The splash pad will be available before and after the community swimming pool's hours. (Photo Courtesy Keith Knudsen)
North Platte

Weeks ago, over 800 North Platte residents volunteered to dig holes and put up fence posts for a community playground. The project was started by co-coordinator Emily Wurl, who grew up in the area, left, but came back when her husband got a job there. She was inspired to start the project after seeing a community playground in Iowa. Wurl has advice to those who may be struggling to like where they live.

Emily Wurl, and other volunteers fully fundraised the community playground. (Photo Courtesy Emily Wurl)

"Maybe I'm in a spot that I don't necessarily love this community, but what can I do to make it my home and my place that makes me happy?" she said.


Wurl is tired of the mentality that small rural towns don’t have what it takes to be a place you want to live. Whenever she sees a new green space in the city, she’s energized by the idea of bringing a mini version of it to her hometown.


Flip the script
The playground will be available sometime in October. (Photo Courtesy Emily Wurl)
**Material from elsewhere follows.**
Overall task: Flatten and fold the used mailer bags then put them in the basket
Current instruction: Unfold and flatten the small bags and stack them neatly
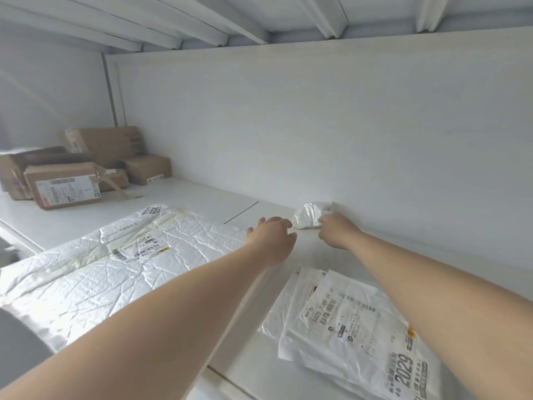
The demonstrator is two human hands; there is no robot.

Back in Norfolk, Mayor Josh Moenning said the riverfront will be redeveloped into a recreational river, with beach areas that connect to a park with an amphitheater for festivals.


"You just see it. You see new energy. You feel the buzz, and the vibrancy that's building," he said. "I think we're just getting started."


Rural towns don’t have to get smaller and smaller, Moenning said. They can flip the script by keeping an open mind to new opportunities for growth.



Norfolk Mayor Josh Moenning and Growing Together Executive Director Angie Stenger pose by the river front. "We'd like to reconnect people to the natural resource that gave the community life in the first place, and reconnect that part of downtown to what's building here," Moenning said.